Хулители аргументируют тем, что процесс этот уничтожает или наносит вред чистой наивности подлинника. Они заблуждаются: "Книга 1001 ночи" не наивна (в этическом смысле); она представляет собой адаптацию старинных историй к грубым или низменным вкусам средних классов Каира. Кроме образцовых сказок о Синдбаде, бесстыдства "1001 ночи" не имеют ничего общего с простодушной райской свободой. Они отражают ход мысли составителя: его цель - вызвать смех, его герои - непременно наложницы, нищие или евнухи. Старинные любовные истории сборника, повествующие о пустыне или городах Аравии, глупостью не отличаются, - как, впрочем, и все остальные произведения доисламской литературы. Они страстны и печальны, их излюбленный мотив - смерть от любви, та самая смерть, которую улемы провозгласили не менее священной, чем смерть мученика, погибшего за веру… Если мы примем этот аргумент, то, возможно, стыдливость Галлана и Лейна мы сочтем попыткой восстановить первоначальную редакцию.

Есть и более точное оправдание. Опускать эротические места подлинника, если главное - передать магическую атмосферу, - не та вина, что не прощает Господь.
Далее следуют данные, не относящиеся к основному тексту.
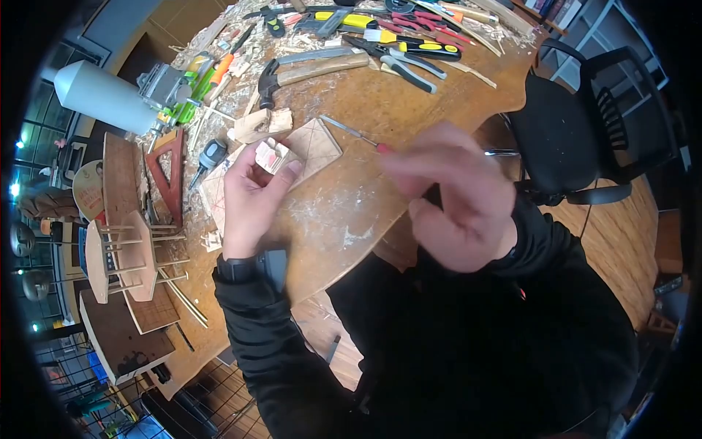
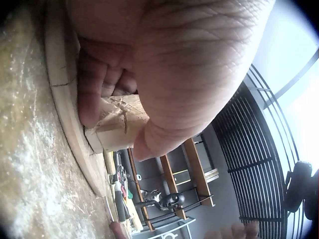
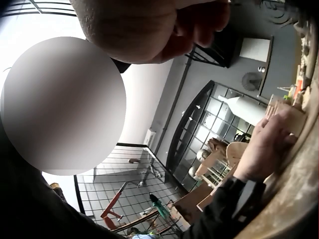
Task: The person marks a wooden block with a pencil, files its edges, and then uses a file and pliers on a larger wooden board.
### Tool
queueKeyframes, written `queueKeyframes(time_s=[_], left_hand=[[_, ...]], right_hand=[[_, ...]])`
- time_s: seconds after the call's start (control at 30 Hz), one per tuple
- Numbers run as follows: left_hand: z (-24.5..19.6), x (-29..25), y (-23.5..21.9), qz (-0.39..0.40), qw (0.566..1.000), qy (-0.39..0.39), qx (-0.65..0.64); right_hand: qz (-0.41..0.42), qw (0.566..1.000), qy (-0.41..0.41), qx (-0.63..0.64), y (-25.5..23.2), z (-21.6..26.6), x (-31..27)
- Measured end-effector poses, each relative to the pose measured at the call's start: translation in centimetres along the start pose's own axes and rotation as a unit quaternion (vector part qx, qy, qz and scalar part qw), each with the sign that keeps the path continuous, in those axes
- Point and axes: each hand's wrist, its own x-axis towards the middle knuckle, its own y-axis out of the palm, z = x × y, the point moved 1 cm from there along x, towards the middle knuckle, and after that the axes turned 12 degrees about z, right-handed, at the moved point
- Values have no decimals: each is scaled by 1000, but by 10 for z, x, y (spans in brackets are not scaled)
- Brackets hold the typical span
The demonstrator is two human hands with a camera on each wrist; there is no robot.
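My left hand [image 1: 252,197] grips a small carved wood block [image 1: 278,156] between thumb and fingers, over a flat pencil-marked board [image 1: 319,146]. In the left wrist view the block [image 2: 117,130] shows rough cuts on its face, beside the board's edge [image 2: 70,94]. A thin tool with a red handle [image 1: 383,148] lies right of the board. My right hand [image 1: 464,201], blurred, is raised near the table's edge with fingers loosely bent and nothing visible in them. The right wrist view shows its fingers [image 3: 202,30] away from the wood.
Beyond the board lie a hammer [image 1: 314,72], pliers [image 1: 409,72] and wood shavings. A small driver [image 1: 213,154], red triangle [image 1: 167,179] and wooden model [image 1: 128,256] stand or lie at left. A black chair [image 1: 563,132] is at right.
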Motion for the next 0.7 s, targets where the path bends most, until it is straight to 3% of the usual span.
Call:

Предложить читателям новый "Декамерон" - это такая же коммерческая операция, как и множество других; предложить им "Старого моряка" или "Пьяный корабль" - нечто совсем иное. Литтман считает, что "1001 ночь" - это прежде всего сборник чудес. Повсеместное принятие такой точки зрения всеми западными умами - дело рук Галлана. В этом не может быть сомнений. Арабам повезло меньше, чем нам, - они пренебрегают оригиналом: им уже знакомы люди, обычаи, талисманы, пустыни и джинны, о которых мы узнаем из этих сказок.